State the number of lines in the following data that include the word "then", with no other text.

_Data section_:
======

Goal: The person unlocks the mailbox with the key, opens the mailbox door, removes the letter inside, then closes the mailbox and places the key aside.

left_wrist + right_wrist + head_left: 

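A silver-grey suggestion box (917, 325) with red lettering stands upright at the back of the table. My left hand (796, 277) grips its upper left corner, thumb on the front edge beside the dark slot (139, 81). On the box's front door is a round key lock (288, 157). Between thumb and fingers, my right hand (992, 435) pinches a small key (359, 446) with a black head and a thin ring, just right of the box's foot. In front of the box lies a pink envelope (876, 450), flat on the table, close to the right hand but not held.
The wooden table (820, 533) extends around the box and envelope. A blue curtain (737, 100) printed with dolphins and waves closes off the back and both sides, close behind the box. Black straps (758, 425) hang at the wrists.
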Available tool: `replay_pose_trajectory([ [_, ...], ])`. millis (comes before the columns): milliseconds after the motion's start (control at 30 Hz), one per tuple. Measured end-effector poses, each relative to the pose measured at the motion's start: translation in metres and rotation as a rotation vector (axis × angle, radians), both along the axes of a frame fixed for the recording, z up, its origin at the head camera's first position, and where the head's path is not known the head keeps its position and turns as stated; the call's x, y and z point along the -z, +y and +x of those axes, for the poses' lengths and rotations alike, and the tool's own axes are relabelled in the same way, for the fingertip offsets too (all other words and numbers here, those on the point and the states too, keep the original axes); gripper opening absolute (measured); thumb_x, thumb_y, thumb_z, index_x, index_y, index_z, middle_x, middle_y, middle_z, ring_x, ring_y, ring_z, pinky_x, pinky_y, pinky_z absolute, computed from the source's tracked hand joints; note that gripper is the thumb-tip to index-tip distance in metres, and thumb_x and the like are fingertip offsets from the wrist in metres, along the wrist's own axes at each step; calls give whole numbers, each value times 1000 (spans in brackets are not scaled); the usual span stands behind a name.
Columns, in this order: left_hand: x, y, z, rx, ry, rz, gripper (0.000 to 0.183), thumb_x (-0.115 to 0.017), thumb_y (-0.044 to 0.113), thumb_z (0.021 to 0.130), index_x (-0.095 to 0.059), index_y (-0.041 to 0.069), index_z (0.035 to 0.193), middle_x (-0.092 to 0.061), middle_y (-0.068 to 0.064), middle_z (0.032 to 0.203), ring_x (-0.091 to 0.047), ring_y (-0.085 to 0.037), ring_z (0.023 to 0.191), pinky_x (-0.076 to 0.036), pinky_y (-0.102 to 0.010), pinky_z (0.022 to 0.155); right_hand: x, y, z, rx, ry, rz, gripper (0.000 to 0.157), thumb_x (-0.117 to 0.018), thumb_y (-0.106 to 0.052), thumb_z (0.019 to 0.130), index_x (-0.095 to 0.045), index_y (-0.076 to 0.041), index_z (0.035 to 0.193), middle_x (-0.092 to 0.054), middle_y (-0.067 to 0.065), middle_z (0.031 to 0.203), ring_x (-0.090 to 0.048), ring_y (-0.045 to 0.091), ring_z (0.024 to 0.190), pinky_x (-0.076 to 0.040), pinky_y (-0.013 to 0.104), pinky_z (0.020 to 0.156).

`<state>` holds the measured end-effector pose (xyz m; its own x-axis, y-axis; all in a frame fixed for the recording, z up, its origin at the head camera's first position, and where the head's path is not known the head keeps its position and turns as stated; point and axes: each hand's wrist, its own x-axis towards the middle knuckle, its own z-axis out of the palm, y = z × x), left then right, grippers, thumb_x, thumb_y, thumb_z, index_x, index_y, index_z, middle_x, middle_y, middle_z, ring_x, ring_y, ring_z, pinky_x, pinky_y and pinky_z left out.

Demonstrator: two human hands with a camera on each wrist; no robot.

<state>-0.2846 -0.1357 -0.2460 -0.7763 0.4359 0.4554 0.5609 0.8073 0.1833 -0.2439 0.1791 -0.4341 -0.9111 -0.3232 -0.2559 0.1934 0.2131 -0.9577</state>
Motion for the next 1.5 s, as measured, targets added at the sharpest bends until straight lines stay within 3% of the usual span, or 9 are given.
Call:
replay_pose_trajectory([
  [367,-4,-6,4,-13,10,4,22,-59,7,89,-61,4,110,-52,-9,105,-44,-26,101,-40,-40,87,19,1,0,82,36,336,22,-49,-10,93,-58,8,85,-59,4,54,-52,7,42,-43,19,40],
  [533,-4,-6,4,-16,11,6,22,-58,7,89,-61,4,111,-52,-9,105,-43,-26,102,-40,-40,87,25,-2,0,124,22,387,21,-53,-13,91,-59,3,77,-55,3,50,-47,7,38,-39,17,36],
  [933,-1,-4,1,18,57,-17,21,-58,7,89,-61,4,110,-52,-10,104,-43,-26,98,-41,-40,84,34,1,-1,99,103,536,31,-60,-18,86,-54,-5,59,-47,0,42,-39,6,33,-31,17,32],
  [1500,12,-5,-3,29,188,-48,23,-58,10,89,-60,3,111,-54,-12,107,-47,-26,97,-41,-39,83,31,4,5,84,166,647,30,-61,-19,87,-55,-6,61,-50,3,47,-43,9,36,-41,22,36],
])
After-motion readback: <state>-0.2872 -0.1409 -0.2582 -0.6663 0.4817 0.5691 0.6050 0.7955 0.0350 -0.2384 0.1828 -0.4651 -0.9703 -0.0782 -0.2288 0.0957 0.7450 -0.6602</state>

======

_Result_: 2